=== Records from a data collection ===
○ ○ ○
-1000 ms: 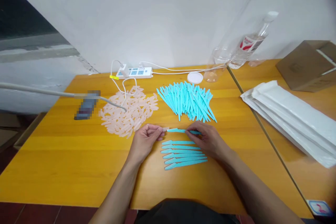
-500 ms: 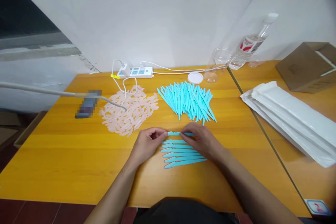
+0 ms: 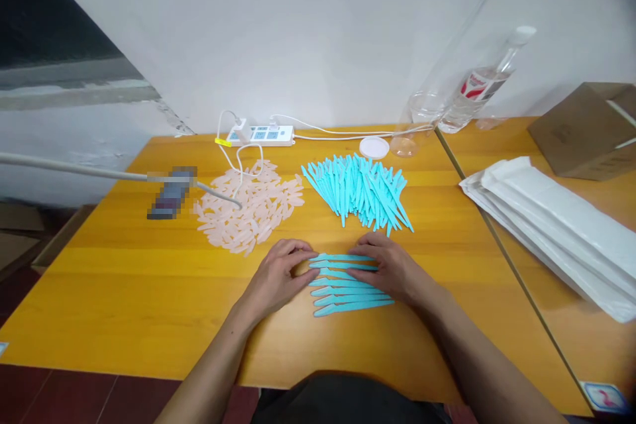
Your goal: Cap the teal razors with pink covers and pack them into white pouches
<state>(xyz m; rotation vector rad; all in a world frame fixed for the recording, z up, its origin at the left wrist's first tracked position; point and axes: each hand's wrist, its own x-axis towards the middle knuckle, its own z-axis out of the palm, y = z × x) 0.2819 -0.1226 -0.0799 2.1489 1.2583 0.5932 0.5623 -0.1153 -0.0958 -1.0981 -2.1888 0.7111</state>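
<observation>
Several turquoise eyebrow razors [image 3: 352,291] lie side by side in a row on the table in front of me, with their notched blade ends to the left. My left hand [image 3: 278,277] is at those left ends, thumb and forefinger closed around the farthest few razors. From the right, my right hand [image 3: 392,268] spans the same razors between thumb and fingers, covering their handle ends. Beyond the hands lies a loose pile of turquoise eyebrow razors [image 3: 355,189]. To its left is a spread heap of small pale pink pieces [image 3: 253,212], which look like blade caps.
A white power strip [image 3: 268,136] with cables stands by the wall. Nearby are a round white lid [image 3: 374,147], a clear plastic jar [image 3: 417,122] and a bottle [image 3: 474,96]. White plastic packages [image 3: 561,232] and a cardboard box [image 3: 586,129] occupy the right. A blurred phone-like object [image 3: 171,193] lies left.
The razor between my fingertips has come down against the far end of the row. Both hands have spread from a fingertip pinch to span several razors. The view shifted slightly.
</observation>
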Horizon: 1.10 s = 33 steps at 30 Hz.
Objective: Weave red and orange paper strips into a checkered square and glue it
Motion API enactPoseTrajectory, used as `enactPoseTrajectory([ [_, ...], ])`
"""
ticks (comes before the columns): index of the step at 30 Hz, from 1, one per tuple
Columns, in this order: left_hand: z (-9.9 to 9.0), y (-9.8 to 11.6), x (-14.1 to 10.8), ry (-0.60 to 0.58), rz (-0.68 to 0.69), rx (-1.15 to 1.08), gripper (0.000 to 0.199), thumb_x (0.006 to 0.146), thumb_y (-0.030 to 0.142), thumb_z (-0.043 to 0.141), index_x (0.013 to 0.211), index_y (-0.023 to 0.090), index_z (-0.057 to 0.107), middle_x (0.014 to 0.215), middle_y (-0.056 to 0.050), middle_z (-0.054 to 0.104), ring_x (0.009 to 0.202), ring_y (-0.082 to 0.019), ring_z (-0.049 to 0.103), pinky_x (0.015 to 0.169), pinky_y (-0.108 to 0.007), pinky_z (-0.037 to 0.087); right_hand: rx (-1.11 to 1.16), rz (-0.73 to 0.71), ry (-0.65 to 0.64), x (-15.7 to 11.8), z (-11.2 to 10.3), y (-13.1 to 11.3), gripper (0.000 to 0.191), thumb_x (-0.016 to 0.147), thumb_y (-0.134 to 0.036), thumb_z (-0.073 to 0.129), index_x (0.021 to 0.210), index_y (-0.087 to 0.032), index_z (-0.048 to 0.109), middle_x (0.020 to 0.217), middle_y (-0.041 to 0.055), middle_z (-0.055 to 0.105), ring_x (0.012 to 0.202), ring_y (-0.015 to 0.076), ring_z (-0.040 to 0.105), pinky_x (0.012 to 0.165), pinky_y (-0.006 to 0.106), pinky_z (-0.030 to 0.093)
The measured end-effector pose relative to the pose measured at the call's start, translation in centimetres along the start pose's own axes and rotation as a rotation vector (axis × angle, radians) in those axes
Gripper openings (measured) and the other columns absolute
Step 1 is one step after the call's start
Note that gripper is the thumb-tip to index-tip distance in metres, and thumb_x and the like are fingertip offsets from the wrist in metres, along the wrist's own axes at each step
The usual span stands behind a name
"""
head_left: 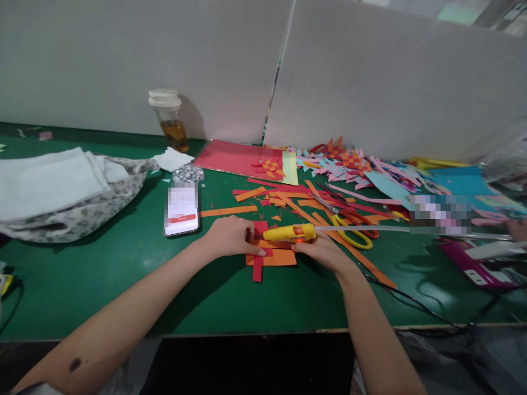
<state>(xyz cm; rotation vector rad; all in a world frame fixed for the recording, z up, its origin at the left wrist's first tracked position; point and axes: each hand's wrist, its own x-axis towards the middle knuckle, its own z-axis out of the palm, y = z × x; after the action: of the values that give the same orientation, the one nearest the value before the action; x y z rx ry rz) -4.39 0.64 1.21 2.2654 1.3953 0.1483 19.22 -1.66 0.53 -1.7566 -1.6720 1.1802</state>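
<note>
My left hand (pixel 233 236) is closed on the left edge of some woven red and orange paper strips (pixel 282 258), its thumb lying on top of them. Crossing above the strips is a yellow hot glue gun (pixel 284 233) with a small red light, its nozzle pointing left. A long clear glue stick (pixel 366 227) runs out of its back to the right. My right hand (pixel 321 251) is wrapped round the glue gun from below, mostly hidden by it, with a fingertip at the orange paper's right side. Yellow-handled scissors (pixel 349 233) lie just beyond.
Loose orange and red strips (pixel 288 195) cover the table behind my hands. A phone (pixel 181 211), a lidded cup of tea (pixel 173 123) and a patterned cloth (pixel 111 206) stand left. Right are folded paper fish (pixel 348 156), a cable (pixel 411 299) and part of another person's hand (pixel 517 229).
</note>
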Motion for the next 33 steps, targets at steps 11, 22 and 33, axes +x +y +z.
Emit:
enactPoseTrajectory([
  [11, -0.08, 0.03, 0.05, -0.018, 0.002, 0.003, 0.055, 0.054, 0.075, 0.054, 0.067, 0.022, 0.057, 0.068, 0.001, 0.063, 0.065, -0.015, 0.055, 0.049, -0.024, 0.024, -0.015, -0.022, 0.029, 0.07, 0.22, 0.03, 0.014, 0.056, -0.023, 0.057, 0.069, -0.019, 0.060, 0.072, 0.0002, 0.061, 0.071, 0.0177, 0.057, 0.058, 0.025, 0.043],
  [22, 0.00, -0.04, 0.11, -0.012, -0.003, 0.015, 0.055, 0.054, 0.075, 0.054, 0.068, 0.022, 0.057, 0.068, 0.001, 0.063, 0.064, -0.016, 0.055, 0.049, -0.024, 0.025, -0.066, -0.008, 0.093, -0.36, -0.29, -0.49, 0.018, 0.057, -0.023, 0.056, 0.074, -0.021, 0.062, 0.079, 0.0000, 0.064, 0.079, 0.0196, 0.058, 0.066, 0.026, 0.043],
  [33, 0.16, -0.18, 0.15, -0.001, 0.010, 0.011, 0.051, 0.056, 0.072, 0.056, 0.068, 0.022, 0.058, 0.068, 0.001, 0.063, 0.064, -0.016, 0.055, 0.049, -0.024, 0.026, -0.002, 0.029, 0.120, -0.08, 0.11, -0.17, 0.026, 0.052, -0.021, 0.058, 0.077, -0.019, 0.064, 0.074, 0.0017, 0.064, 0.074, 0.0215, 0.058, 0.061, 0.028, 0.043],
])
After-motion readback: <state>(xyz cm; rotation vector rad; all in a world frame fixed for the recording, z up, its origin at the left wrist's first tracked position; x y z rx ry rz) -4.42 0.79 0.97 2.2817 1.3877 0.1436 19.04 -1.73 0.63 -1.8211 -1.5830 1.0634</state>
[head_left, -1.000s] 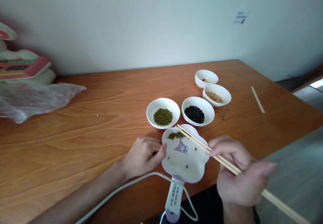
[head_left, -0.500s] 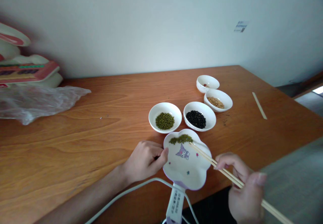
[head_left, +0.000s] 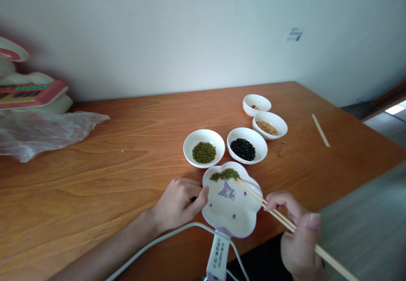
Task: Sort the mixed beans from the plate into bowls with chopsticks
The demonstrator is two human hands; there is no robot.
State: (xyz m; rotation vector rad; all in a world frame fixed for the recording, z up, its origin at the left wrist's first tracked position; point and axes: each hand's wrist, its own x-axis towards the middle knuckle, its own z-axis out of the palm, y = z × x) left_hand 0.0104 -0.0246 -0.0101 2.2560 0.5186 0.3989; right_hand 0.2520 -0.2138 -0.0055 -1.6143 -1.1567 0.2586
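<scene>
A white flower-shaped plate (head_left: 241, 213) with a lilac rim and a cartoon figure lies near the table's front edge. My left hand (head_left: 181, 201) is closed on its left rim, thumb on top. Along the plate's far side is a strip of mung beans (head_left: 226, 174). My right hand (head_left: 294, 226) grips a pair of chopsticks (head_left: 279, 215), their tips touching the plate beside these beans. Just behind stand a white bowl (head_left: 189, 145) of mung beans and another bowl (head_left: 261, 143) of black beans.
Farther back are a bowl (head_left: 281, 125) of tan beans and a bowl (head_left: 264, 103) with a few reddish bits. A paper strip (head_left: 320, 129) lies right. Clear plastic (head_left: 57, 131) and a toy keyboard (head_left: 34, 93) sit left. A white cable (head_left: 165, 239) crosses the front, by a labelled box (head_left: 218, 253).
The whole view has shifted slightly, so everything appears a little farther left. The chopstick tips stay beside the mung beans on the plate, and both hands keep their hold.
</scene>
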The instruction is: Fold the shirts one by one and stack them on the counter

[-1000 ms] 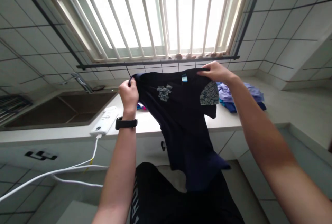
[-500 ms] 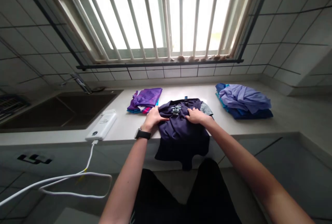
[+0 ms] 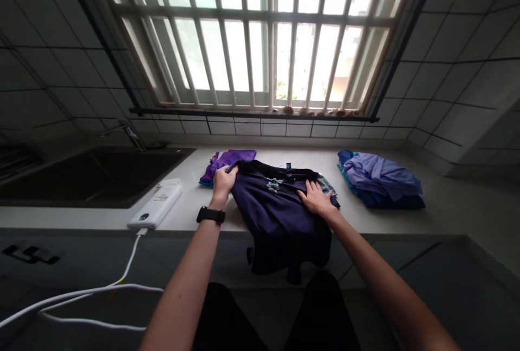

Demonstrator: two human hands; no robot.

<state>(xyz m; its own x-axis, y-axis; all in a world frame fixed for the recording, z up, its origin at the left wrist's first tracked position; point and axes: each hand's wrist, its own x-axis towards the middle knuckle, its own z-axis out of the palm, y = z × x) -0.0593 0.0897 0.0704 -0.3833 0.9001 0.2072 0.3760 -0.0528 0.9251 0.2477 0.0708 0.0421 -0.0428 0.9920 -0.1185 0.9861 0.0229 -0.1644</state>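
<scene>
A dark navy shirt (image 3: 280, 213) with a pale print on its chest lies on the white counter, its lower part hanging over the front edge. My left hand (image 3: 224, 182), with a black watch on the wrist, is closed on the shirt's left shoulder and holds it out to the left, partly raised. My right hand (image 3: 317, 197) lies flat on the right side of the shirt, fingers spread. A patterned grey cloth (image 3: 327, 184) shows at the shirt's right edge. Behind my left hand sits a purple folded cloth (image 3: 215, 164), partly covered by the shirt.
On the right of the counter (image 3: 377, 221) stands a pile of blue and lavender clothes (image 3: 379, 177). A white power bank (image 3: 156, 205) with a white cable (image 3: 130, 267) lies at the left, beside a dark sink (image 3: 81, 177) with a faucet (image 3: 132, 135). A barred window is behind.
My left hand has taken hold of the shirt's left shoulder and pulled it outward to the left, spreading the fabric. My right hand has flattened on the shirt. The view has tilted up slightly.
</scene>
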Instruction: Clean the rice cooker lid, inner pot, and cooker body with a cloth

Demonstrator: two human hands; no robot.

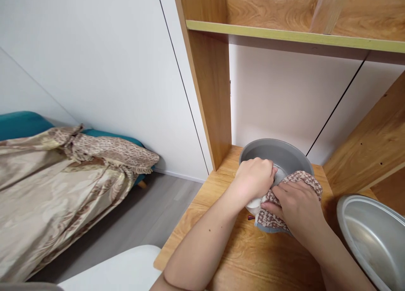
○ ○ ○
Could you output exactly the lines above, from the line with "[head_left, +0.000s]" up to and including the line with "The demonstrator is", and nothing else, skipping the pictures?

=== Answer below ===
[head_left, +0.000s] 
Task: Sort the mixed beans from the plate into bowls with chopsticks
The demonstrator is two human hands; there is no robot.

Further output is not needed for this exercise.